#### WORK TASK
Retype nothing except the lines below from the one with "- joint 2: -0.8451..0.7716" through the one with "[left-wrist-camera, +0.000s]", exactly, with images left out.

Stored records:

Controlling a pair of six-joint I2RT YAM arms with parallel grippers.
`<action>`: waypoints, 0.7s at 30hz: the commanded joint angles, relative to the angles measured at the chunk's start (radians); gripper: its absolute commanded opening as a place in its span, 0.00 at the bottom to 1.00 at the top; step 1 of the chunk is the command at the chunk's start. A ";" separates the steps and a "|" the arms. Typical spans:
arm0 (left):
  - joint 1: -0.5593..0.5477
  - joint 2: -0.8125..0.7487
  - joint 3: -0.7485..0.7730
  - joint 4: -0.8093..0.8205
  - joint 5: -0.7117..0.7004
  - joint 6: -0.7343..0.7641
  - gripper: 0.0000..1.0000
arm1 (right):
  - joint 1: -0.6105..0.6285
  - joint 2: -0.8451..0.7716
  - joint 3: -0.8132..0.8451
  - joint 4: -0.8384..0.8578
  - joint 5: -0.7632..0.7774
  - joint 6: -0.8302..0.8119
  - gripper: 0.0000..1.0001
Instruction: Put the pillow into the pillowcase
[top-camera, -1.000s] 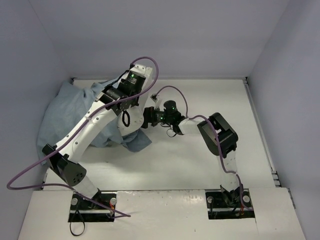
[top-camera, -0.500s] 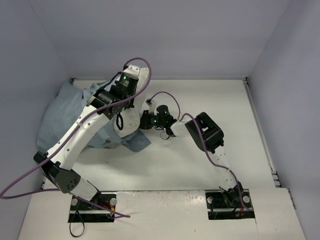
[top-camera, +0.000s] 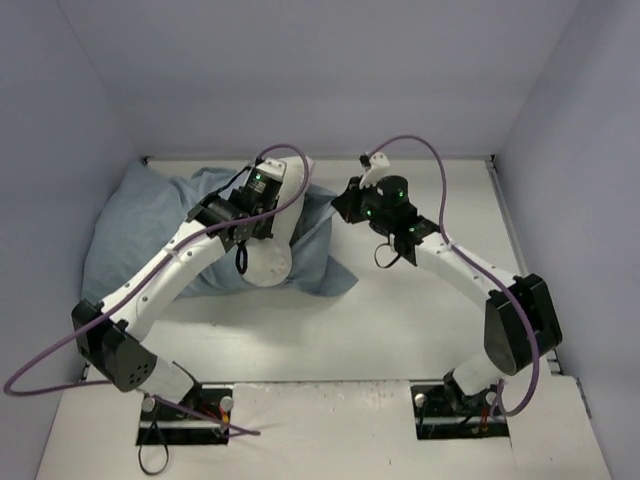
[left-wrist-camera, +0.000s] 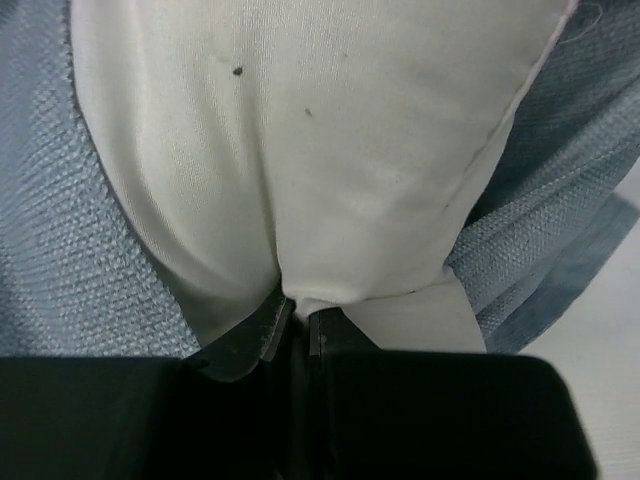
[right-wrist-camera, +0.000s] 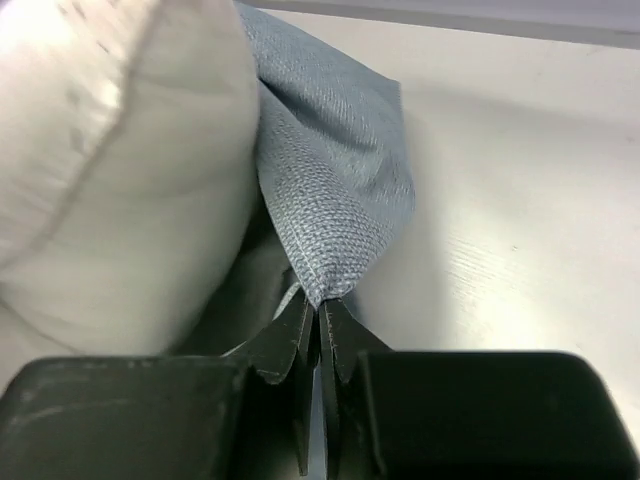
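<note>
Left claw (left-wrist-camera: 298, 315): jaws drawn together on a pinched fold of the pillow (left-wrist-camera: 330, 150), white fabric bunching into the tips and puckering away from them; I record this as a firm clamp on the cushion. Directly ahead of this claw the pillow bulges out, plain white with two small dark specks; the pillowcase (left-wrist-camera: 60, 230) lies on either side of the claw, pale blue-grey weave showing to the left and to the right of the white end. Right claw (right-wrist-camera: 320, 310): jaws closed on a gathered edge of the pillowcase, the blue-grey cloth narrowing to a point where it enters the tips and fanning out beyond them; clamped on cloth only, as far as the wrist view shows. To the left of this claw, close beside the held edge, sits the rounded white end of the pillow; to its right and ahead, the bare white table (right-wrist-camera: 520, 200). From the overhead view: the two claws stand near one another at the middle rear of the table, the left one on the white end, the right one just beside it on the fabric edge, the cloth drawn up between them; the bulk of the pillowcase spreads away from the left claw toward the left wall, swollen and full in outline; only a white end of the pillow shows outside the fabric, below the left wrist; how far the rest sits inside I cannot tell, as the left arm and the cloth cover it.
</note>
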 joint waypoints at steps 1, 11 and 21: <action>0.007 -0.028 -0.055 -0.050 -0.007 -0.027 0.00 | -0.016 -0.062 0.051 -0.103 0.227 -0.060 0.00; -0.148 0.106 -0.215 -0.004 0.030 -0.153 0.00 | -0.011 -0.078 0.155 -0.109 0.229 -0.056 0.00; -0.105 0.032 -0.062 0.016 0.056 -0.092 0.46 | -0.034 -0.072 -0.053 -0.118 0.060 -0.052 0.00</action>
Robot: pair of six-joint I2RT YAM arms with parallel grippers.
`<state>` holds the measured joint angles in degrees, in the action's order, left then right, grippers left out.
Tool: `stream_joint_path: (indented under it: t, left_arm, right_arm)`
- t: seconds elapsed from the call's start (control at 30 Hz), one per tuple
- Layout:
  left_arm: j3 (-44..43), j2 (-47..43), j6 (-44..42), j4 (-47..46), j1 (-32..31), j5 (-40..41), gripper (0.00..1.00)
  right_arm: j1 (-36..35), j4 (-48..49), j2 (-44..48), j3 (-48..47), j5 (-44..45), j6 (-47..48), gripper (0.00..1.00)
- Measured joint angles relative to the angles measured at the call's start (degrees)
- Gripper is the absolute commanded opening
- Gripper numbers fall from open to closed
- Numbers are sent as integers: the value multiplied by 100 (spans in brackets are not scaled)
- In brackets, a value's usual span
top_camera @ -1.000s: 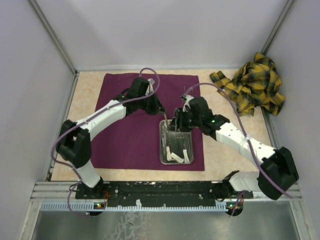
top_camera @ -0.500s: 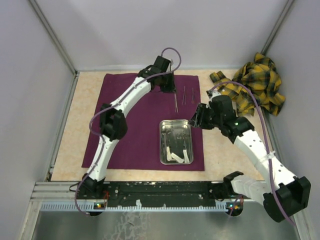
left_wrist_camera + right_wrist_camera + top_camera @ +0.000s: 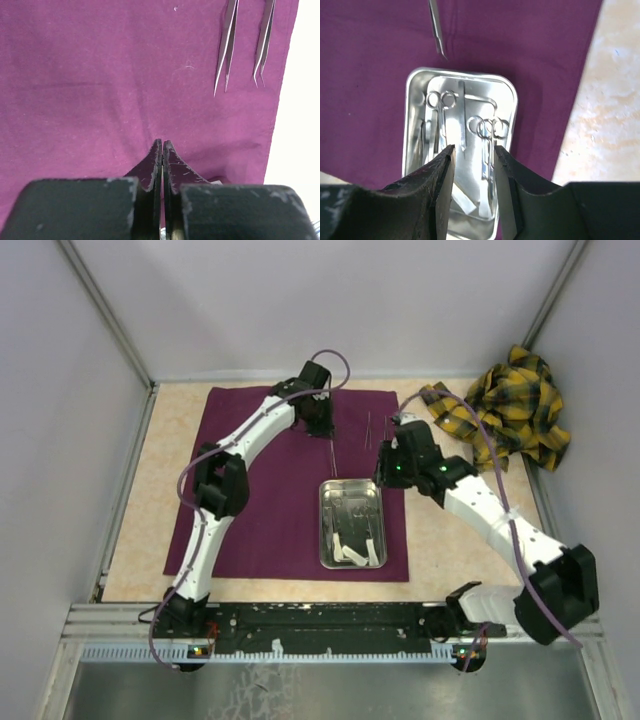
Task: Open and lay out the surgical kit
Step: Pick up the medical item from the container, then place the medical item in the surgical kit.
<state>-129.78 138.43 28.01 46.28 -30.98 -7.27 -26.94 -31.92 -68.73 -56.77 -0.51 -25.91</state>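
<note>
No legible text, label, brand, number or sign anywhere. Purple cloth wrap (image 3: 265,500): plain. Steel tray (image 3: 412,100): bare metal, no stamp that can be made out. Yellow plaid cloth (image 3: 512,410): pattern only, no tag showing.

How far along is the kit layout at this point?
Done: the cloth lies flat, with two forceps set out on its far right part. In hand: the left gripper looks shut on a thin tool over the cloth; the right gripper hangs open and empty above the tray. Left: ring-handled tools and white pieces are still in the tray.
</note>
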Motion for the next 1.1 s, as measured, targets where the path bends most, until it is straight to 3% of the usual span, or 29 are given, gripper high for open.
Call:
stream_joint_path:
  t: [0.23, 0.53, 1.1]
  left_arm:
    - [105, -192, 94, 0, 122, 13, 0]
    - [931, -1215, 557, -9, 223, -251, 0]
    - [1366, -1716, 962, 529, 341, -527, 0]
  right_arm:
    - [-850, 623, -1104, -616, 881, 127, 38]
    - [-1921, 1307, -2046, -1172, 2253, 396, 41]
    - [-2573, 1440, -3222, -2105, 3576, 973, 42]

#### RESULT FOR THIS TASK
  - joint 2: -0.8451..0.7716
  - joint 3: -0.8132..0.8451
  - joint 4: -0.8384..0.8578
  - joint 5: -0.7632..0.7774
  - joint 6: -0.8302..0.8119
  - gripper: 0.0000..1.0001
Instruction: Put the pillow into the pillowcase
[top-camera, -1.000s] 
[top-camera, -0.500s] 
[top-camera, +0.000s] 
[left-wrist-camera, +0.000s] 

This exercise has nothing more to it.